### Goal of the exercise
Using the data below, reproduce exactly the lines from the line with "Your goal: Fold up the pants" to the line with "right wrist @", both included; pictures must be dropped.

[Records contained in a dataset]
******************************
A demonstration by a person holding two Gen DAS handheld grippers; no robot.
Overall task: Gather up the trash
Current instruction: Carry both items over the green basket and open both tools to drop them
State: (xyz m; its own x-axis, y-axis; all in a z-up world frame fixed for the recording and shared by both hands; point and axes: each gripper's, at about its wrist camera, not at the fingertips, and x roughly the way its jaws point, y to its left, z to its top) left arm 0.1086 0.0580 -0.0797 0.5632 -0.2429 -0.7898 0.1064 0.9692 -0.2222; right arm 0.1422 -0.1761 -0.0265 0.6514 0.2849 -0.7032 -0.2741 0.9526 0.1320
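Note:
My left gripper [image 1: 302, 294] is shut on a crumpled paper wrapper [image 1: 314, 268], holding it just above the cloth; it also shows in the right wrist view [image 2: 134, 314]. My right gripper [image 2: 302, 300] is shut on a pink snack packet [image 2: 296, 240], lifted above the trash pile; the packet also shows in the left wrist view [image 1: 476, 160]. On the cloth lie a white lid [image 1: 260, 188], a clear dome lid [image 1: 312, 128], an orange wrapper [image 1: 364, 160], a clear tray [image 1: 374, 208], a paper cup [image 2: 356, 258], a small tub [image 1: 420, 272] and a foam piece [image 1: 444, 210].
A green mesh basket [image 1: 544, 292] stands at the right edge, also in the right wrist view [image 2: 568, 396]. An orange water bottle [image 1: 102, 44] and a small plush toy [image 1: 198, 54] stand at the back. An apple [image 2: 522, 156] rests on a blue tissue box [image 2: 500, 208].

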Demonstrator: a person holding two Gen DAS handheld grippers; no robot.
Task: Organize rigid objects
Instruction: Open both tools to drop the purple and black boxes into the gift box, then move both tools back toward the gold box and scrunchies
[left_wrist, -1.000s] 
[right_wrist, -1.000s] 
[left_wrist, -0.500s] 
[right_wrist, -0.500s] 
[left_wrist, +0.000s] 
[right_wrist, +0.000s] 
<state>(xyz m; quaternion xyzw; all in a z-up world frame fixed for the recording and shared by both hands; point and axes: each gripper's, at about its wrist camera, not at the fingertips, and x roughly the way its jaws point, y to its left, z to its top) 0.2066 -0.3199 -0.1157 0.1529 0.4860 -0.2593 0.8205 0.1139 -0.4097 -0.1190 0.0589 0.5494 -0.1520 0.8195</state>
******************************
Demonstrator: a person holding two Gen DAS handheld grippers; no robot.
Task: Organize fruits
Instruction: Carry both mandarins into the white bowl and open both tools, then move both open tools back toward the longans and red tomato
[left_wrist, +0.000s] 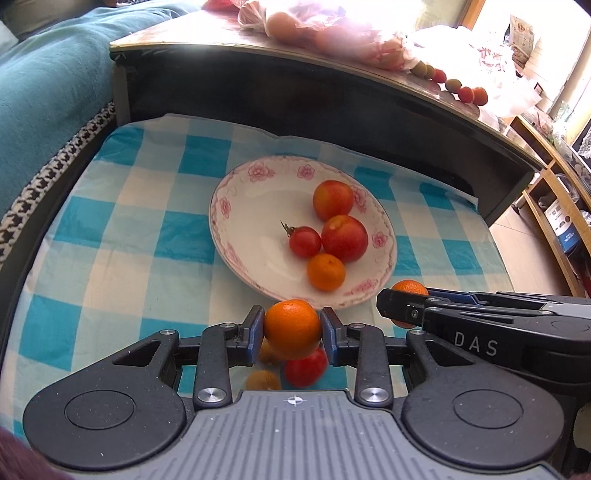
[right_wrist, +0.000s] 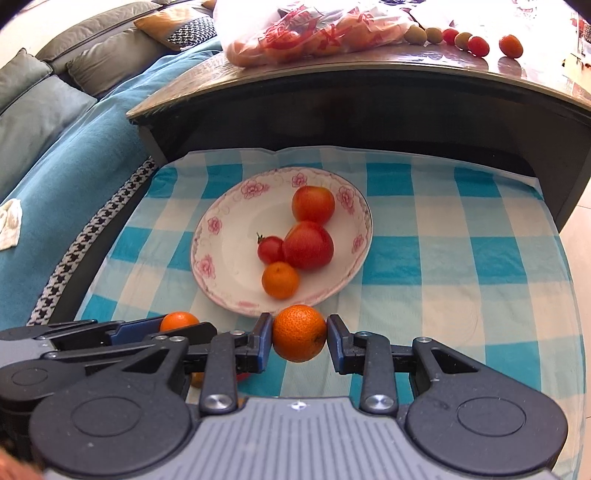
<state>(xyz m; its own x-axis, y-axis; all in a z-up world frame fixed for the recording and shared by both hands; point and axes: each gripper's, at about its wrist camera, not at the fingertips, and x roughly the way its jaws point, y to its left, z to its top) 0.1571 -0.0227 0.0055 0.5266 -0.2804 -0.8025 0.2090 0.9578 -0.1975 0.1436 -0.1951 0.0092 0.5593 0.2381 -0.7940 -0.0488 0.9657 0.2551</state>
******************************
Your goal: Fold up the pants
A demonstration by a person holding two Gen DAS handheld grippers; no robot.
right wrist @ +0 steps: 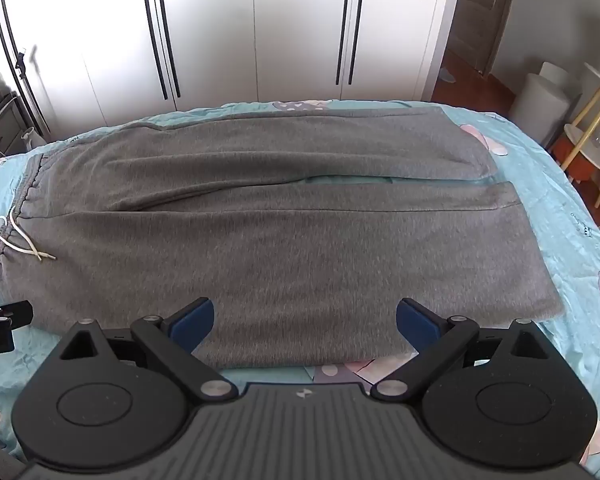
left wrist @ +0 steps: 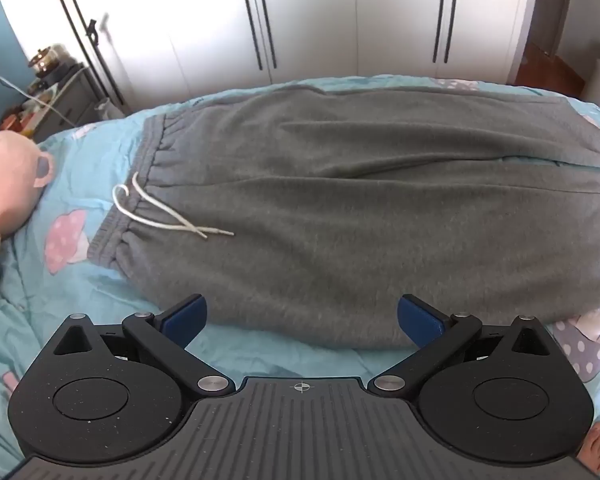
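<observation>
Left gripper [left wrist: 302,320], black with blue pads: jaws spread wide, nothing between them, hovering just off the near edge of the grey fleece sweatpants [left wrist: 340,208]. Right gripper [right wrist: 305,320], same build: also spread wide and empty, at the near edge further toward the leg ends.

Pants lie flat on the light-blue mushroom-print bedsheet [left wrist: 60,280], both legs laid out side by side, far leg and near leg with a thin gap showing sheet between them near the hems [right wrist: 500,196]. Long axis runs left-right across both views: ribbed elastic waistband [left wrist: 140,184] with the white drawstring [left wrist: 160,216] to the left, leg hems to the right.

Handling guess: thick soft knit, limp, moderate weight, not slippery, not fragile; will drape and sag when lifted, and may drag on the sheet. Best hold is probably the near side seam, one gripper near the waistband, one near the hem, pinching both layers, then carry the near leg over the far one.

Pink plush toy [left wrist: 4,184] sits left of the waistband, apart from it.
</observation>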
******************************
### Task solution
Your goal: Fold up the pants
A demonstration by a person holding two Gen DAS handheld grippers; no robot.
right wrist @ +0 steps: 

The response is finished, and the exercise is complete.